But if the prices of hotel rooms, plywood, and gasoline are allowed to fluctuate, each person is free to make their own judgment as to how much they want to consume. If the Jones family really wants two hotel rooms, they can have them. If Dr. Williams really wants to build the doghouse, he can. But people acting as they do — demanding less of something as its price rises — there will be more hotel rooms or plywood available for others. If the price of plywood in Florida is controlled so that it can’t increase, the cost of plywood in Pennsylvania will likely be the same $10 as it always is. So plywood is used in Pennsylvania to make doghouses as people in Florida need plywood to patch the roofs of the homes so that they can stay dry.

That’s what is important about prices. They represent people voluntarily — and that’s a very important word that Dr. Williams used — adjusting their behavior. The alternative is shortages, gas lines, rationing, government control, and commissions deciding who gets what at what price — all the signs of a planned economy. That does no one any good.

In the case of my friend in Wichita, who was going to make a weekend trip that would require about 100 gallons of gasoline in a vehicle that gets 12 miles per gallon, I suggested renting a car that gets better fuel economy. That’s what he did. In the end, he’s saving about $100, even considering the cost of car rental, and he’s making about 50 gallons of gasoline available to someone else. That’s the power of prices in action.

What to do about gasoline prices

Almost anything the government does in response to the recent high gasoline prices is bound to fail. The easy political solution is to place price controls on gasoline, as Hawaii has done. Basic economics tells us that when a price is held artificially low through price controls, demand will be higher than what it would otherwise be, and supply will be less than it would otherwise be. What does that spell? A shortage, as was the case the last time there were price controls on gasoline. The misery of dealing with lines at gas stations was much worse than slightly higher gasoline prices.

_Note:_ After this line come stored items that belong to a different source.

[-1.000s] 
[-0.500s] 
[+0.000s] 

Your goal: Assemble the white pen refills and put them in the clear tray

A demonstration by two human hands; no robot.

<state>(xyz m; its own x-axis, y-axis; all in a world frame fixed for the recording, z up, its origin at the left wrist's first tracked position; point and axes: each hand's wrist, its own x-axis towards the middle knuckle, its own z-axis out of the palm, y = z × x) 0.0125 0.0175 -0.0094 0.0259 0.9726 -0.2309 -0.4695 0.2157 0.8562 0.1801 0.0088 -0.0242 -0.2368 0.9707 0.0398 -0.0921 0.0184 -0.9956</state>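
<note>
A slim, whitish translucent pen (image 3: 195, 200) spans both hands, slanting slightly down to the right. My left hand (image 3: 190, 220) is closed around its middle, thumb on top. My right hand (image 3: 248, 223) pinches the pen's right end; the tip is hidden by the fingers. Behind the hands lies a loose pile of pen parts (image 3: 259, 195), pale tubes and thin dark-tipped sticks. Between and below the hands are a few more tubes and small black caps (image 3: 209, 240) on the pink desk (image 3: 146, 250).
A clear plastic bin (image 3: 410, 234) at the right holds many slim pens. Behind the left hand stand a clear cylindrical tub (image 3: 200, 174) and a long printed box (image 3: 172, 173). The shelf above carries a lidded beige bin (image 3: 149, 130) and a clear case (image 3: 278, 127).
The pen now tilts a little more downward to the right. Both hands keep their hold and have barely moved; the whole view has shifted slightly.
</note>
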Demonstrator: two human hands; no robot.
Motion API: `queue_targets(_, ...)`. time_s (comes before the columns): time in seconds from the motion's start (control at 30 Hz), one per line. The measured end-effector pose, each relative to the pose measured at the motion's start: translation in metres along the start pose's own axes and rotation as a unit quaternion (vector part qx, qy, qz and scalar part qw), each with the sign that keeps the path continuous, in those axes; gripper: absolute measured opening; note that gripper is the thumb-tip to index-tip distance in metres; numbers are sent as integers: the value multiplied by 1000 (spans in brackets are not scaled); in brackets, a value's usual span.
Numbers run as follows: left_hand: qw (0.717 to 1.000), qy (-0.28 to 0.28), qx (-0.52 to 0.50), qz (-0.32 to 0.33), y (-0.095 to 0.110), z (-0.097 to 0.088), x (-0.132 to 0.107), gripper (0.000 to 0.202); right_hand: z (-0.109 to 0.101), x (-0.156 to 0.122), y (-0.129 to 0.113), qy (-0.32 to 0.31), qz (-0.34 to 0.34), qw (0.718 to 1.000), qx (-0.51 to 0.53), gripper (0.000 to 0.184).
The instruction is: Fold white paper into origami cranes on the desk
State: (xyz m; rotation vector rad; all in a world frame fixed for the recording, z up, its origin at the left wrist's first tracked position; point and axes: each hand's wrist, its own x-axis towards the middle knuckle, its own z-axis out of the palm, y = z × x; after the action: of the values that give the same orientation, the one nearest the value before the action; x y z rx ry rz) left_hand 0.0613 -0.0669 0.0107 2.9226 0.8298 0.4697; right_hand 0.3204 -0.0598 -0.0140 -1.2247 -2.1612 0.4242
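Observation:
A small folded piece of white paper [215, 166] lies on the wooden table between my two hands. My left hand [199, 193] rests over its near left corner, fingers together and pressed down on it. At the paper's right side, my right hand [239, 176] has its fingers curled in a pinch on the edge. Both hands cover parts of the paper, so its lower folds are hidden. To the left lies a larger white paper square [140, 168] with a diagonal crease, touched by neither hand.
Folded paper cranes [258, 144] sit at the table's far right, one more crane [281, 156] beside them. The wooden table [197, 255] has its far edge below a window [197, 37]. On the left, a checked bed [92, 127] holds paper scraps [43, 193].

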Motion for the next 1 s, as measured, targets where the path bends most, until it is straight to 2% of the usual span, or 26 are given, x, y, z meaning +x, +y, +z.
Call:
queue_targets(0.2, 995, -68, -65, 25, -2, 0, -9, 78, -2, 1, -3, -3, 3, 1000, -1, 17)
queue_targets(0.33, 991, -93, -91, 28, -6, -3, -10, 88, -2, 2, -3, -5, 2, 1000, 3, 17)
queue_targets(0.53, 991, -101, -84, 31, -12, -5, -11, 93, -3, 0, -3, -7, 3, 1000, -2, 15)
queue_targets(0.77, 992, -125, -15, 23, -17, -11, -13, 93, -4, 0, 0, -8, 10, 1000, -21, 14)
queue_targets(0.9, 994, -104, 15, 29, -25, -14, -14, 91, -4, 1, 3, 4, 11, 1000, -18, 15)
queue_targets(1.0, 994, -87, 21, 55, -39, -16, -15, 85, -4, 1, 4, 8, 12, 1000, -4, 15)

As Thomas Sowell wrote in a recent column: “The last time we had price controls on gasoline, we had long lines of cars at filling stations, these lines sometimes stretching around the block, with motorists sitting in those lines for hours.

That nonsense ended almost overnight when President Ronald Reagan, ignoring the cries of liberal politicians and the liberal media, got rid of price controls with a stroke of the pen.

What happened is what usually happens when government restrictions are ended: There was more production of oil. In fact the 1980s became known as the era of an ‘oil glut’ and gasoline prices declined.”

In an article titled “What’s the Answer for High Gasoline Prices? Absolutely Nothing” by Jerry Taylor & Peter VanDoren, published last October in National Review, we read:

“… consumers have a right to make their own decisions about trade-offs between higher gasoline prices and conservation without the government whacking them over the head with higher taxes, constrained choices in the vehicle market, or extracting their earnings for the benefit of corporations engaged in making cars or fuels that consumers presently don’t want to buy. Simply put, individuals know better how to order their personal affairs than do politicians or bureaucrats no matter how well meaning they might be.

At the end of the day, the best remedy for high gasoline prices is…high gasoline prices, which provide all the incentives necessary for motorists to conserve, for oil companies to put more product into the marketplace, and for investors to look into alternatives fuel technologies. Government has never demonstrated an ability to do better.”

There are also unintended consequences of any action. When government requires higher fuel economy quickly (as many are calling for), automakers will find that the easiest way to comply is to decrease the weight of cars, since weight is the most important determinant of fuel economy. As Dr. Sowell wrote: “Many of the same people who cry ‘No blood for oil!’ also want higher gas mileage standards for cars. But higher mileage standards have meant lighter and more flimsy cars, leading to more injuries and deaths in accidents — in other words, trading blood for oil.”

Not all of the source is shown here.